Can you expand upon your reasoning for stating there is no way for full approval with this data and the FDA not
being friendly to approving subgroups?
As for AF's points... I honestly thought he should be embarrassed that the article has his name at the bottom of it.
Agamemnus, Contributor
AF beyond embarrassment at this point... has been for years. CLVS at $36.
Tajd, for full approval CytRx would have had to have passed the original phase 3. Passing the secondary
readout with a subgroup is not 'full' approval. That is obvious. That would still be a worthy investment, if
that were a likely scenario. I do not believe it is.
I don't have anything to gain or lose in this except credibility. We have made (I believe) a case that
aldoxorubicin is simply slow-release doxorubicin, hence it shows efficacy, but we still have significant side
effects. An HR of .81 in the total pop clearly indicates that there are off-target effects and the drug is not
simply *only* accumulating in the tumors.
I don't like this company and to be honest I would put little trust in any results they put out unless it is
absolutely clear that the drug works. An "almost" significant finding is obviously not going to sway me, and
looking at a subgroup (even if prespecified), without any mention for reasoning or rational behind it, makes
me question how they came up with the pre-specification.
This company is not transparent, and given their dire situation and stock price, they most likely would be if
in fact they had great data.
agent frog
There is another name for what you call prespecified subgroups. They are called " primary endpoints". As
for the reasoning or rational for the "primary endpoints" you could ask someone who has one of the 2
primary cancer types or you could ask the FDA why they wanted them. Seems obvious to me. You are
correct when you say that this is an opportunity for you to gain or lose credibility.
Agamemnus, Contributor
Again, CLVS at $36.50... got shorted into submission by AF and JC (another paid basher) $12 earlier this
year. $12!
The market is starting to ignore his articles. He penned an AERI article and the stock went up. His short
buddies got bullied by multiple long hedge funds into submission on that one.

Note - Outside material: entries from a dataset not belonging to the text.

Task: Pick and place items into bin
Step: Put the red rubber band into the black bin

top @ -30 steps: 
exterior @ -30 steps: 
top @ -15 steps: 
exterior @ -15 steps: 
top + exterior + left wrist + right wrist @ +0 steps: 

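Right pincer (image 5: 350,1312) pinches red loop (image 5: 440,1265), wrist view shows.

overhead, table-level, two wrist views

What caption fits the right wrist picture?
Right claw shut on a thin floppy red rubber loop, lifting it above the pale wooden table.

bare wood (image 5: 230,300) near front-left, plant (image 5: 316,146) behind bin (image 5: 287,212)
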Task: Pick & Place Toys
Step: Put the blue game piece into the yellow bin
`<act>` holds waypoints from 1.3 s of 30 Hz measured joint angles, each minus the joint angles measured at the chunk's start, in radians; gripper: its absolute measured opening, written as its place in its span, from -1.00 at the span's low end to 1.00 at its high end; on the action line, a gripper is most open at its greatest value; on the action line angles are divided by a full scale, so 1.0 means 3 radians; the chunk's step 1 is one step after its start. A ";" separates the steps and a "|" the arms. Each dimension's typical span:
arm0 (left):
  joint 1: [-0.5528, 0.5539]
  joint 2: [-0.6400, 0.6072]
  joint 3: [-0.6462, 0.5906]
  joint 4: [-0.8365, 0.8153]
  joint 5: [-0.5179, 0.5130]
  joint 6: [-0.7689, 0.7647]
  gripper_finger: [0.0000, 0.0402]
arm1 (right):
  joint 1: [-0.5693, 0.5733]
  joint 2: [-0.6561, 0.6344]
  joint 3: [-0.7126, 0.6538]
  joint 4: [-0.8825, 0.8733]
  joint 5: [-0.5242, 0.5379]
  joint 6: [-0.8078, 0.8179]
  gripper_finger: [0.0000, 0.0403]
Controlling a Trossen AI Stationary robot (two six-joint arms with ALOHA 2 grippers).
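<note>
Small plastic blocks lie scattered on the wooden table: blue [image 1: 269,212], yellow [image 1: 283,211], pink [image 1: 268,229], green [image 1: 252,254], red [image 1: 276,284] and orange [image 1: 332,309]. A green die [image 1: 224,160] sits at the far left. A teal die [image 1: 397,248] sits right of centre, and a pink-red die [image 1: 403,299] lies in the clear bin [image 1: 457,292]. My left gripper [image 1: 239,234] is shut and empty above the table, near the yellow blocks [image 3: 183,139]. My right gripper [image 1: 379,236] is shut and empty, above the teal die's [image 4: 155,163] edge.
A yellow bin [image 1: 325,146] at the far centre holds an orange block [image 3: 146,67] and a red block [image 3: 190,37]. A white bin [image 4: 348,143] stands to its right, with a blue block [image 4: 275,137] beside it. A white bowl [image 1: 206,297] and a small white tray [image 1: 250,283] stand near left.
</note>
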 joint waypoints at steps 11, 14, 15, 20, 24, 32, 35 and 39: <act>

I would like to understand why it worked better in those subgroups as well, and I would like to see the SPA
to see if they really will get approval based on subgroups in a guaranteed fashion. I don't trust the
company, but the subgroup results are not in question at this point.
One thing that isn't really a question for me is that AF consistently writes trashy articles, devoid of content
or analysis... so again, beyond embarrassment.
Agamemnus, Contributor
The problem is that bearish points of view are very easy to describe, because you only need one problem.
Thus, there aren't many legitimate articles on it (no offense). There isn't much meat that is needed. And
those who do write such articles typically just write *much more* than perhaps needed -- no offense again.
Edit: For the record, I did think your article did bring up an interesting potential problem and point of
discussion, but it wouldn't convince me to short, for example.
Ta-da!
seekingmark
Looks like the author is wrong ....CYTR followed and did just as the FDA ask then too ....
longJohnp7
The one death was the result of an oncologist who pleaded with Cytrx for compassionate use but mistakingly
misdiagnosed his OWN patient for acidosis.